President Biden signed three executive orders on Tuesday that he said he would lead to a more "fair, orderly, humane" immigration system, including one that would begin the difficult process of reuniting migrant children separated from their parents after crossing the United States border.

"There's a lot of talk, with good reason, about the number of executive orders that I've signed. I'm not making new law — I'm eliminating bad policy," Biden told reporters in the Oval Office before signing three actions to begin to roll back former President Donald Trump's hard-line immigration measures.

One of the orders creates a task force to find ways to reunite children in the U.S. with their parents who have been deported without them — something Biden said was a "moral and national shame."

The job is made challenging by a lack of records. Details of how reunifications will happen are still to be determined. The task force will make recommendations on how to do it, working with representatives of families and other stakeholders.

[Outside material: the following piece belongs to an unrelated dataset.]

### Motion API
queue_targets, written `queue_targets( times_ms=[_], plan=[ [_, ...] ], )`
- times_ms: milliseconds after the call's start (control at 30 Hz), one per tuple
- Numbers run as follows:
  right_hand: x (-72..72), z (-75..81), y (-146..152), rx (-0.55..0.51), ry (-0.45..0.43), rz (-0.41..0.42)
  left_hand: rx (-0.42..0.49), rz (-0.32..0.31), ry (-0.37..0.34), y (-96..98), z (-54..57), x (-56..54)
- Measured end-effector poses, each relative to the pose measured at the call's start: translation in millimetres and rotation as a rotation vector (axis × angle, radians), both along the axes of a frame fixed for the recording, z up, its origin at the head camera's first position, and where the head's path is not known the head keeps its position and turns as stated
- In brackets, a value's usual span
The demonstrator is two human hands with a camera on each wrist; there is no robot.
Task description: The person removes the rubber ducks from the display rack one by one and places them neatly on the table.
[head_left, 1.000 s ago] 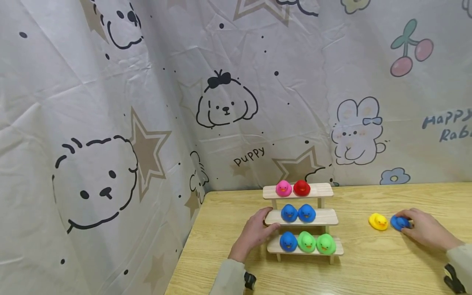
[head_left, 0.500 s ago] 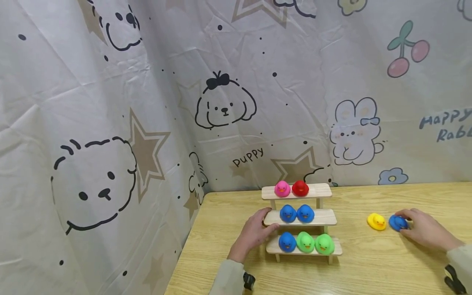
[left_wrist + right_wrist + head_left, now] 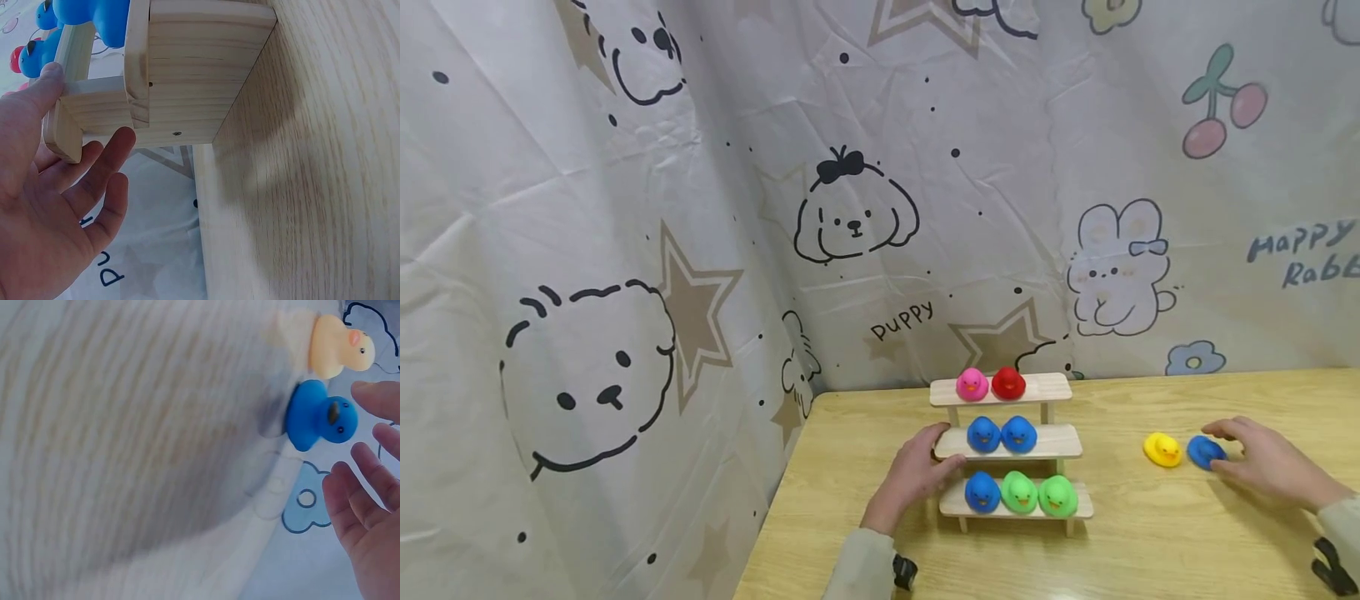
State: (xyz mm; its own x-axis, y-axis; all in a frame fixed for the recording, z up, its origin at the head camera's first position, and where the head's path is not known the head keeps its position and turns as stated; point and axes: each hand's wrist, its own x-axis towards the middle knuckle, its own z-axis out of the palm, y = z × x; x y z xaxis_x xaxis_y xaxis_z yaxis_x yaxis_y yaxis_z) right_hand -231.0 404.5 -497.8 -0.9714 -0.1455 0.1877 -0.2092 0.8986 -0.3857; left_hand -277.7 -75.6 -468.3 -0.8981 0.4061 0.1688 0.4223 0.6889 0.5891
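Observation:
My left hand (image 3: 916, 468) grips the left end of the middle board of a three-tier wooden stand (image 3: 1060, 442); in the left wrist view the thumb lies on top and fingers curl beneath. My right hand (image 3: 1258, 458) is spread beside a blue rubber duck (image 3: 1206, 452) on the table, holding nothing. A yellow duck (image 3: 1162, 449) sits just left of that blue one. On the stand's top board are a pink duck (image 3: 972, 384) and a red duck (image 3: 1008, 383). Two blue ducks (image 3: 983, 434) share the middle board. The bottom board carries a blue duck (image 3: 982, 492) and two green ducks (image 3: 1019, 492).
The stand and ducks are on a light wooden table (image 3: 1150, 542). A printed white curtain (image 3: 1000, 192) hangs behind the table and along its left side.
The right fingers have loosened from around the blue duck and drawn slightly away, leaving it on the table beside the yellow one. My left hand keeps its hold on the stand.

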Motion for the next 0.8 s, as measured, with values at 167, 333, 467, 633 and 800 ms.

The task force will issue a report on its progress in 120 days, and every 60 days thereafter, White House press secretary Jen Psaki told reporters.

But advocates said urgent action is needed.

"What we need now is an immediate commitment to specific remedies, including reunification in the U.S., permanent legal status, and restitution for all of the 5,500-plus families separated by the Trump administration," said the ACLU's Lee Gelernt, who fought the issue in court.

"Anything short of that will be extremely troubling given that the U.S. government engaged in deliberate child abuse," Gelernt said in a statement.

Officials who previewed the executive actions to reporters said change won't happen overnight. In fact, more actions are almost certain to follow. "It takes time to review everything, so we are starting with these right now, but that doesn't mean it's the end of it," one of the officials said.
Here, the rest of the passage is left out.